What to work on
Your answer should be one number: the count of lines in the records that include the word "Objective".

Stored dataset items
• • •

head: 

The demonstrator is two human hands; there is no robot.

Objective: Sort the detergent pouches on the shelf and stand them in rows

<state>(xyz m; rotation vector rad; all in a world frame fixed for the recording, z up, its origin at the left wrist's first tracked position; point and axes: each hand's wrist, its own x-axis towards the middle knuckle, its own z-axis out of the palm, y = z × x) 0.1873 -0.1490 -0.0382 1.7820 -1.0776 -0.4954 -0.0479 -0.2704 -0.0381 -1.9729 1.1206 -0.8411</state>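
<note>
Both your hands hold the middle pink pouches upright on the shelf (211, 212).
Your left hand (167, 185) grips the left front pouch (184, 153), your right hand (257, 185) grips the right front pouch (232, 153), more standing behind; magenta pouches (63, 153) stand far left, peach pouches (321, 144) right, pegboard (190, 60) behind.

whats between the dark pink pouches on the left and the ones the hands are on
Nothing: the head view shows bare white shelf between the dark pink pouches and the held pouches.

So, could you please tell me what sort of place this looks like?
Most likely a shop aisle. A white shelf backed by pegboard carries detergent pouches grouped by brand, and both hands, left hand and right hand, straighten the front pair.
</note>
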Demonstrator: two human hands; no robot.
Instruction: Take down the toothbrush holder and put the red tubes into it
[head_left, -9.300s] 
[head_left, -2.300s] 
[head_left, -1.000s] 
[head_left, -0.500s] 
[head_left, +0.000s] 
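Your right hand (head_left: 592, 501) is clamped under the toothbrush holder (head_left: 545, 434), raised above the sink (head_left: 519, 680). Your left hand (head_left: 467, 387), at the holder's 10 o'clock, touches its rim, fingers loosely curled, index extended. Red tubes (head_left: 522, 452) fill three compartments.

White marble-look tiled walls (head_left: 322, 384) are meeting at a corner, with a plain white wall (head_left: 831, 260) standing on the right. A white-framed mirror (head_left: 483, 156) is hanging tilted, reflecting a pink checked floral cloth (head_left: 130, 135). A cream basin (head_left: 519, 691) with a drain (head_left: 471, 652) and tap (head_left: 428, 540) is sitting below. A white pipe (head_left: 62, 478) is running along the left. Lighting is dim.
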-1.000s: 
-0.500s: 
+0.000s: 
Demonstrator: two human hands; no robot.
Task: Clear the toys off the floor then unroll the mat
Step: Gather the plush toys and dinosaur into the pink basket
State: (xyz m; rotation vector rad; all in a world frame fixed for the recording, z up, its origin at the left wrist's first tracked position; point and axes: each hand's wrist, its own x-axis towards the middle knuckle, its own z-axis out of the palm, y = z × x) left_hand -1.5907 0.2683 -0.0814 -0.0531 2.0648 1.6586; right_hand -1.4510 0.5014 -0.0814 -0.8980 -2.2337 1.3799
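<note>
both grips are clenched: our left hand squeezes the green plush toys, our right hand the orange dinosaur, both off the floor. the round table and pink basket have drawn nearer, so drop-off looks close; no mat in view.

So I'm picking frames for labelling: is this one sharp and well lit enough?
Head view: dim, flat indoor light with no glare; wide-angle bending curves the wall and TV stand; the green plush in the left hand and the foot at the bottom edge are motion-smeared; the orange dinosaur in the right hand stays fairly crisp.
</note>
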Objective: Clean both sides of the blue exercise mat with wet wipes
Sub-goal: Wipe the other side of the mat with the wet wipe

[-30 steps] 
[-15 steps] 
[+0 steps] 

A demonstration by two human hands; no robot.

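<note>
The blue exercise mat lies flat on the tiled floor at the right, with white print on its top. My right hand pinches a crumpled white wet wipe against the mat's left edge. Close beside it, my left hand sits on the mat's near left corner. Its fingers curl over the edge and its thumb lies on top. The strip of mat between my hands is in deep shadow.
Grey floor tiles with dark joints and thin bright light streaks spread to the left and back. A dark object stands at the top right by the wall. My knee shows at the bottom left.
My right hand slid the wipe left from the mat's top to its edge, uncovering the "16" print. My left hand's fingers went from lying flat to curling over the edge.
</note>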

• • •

Answer area
2